We have already experienced a COVID-19 problems and are now seeing strong desire. Firms can and should now claim that they can and must invest in changing the way the business builds, builds, and designs because of the first projection of four years of strong demand. Because we won’t be able to continue building projects in the future, we won’t have enough room to hold all of our labor without having to change.

Q. Modern structure systems are increasingly influencing how buildings are constructed. How popular are they currently being used? &nbsp,

In Singapore, over the past 12 months, we saw the deployment of more than 20 different mechanical solutions across more than 50 websites. When no big work is done, robots can transport materials from location to location using robots that can paint and finish concrete. All of these allow businesses to assign their workers to higher-value, more challenging tasks, and permit one ( single ) operator to oversee numerous different machines. We are even seeing more use of artificial intelligence among builders.

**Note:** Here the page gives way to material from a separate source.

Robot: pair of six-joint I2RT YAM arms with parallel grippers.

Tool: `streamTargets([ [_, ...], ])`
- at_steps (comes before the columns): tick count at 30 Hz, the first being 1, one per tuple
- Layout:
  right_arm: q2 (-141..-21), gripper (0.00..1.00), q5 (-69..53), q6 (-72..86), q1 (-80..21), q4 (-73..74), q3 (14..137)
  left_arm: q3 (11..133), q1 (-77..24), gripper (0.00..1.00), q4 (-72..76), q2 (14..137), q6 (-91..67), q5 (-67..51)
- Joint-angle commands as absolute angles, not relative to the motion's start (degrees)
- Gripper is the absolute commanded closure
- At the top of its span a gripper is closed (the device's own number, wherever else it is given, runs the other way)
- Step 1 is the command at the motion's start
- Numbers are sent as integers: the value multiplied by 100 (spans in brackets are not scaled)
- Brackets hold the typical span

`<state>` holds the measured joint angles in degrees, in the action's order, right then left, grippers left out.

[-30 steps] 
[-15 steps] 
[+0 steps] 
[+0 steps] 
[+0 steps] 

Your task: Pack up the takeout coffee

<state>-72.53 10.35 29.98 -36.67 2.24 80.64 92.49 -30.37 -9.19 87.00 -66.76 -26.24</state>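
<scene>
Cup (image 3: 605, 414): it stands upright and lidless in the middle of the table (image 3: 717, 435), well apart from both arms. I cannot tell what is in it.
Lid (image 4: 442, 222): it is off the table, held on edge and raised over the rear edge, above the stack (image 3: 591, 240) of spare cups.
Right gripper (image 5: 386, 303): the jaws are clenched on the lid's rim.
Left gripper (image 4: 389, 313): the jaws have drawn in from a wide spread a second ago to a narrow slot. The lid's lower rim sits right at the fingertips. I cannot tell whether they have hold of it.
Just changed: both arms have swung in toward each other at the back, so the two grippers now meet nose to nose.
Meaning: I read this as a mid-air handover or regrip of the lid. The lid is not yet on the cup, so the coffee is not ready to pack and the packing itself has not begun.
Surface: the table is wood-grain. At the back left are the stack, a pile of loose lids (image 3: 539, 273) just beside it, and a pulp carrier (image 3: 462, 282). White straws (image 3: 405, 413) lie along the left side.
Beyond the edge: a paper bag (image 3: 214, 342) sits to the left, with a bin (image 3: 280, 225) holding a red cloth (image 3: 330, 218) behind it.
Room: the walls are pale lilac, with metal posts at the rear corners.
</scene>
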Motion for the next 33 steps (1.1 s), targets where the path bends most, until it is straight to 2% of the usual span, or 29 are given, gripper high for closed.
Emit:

Q. What are some of the difficulties faced by incorporating technology and AI into the process? Is the industry prepared to embrace that change?

No one robot can really replace any one work, so when we started pushing for the implementation of robots, we realized that to the businesses it is not about replacing a worker with a robot. It involves substituting certain actions performed by the employees. A approach change is necessary. The primary contractor must collaborate strongly with the various subcontractors to review the opportunities, determine where the equipment and robots can be deployed, modify the procedures, and work together to complete more jobs as a group.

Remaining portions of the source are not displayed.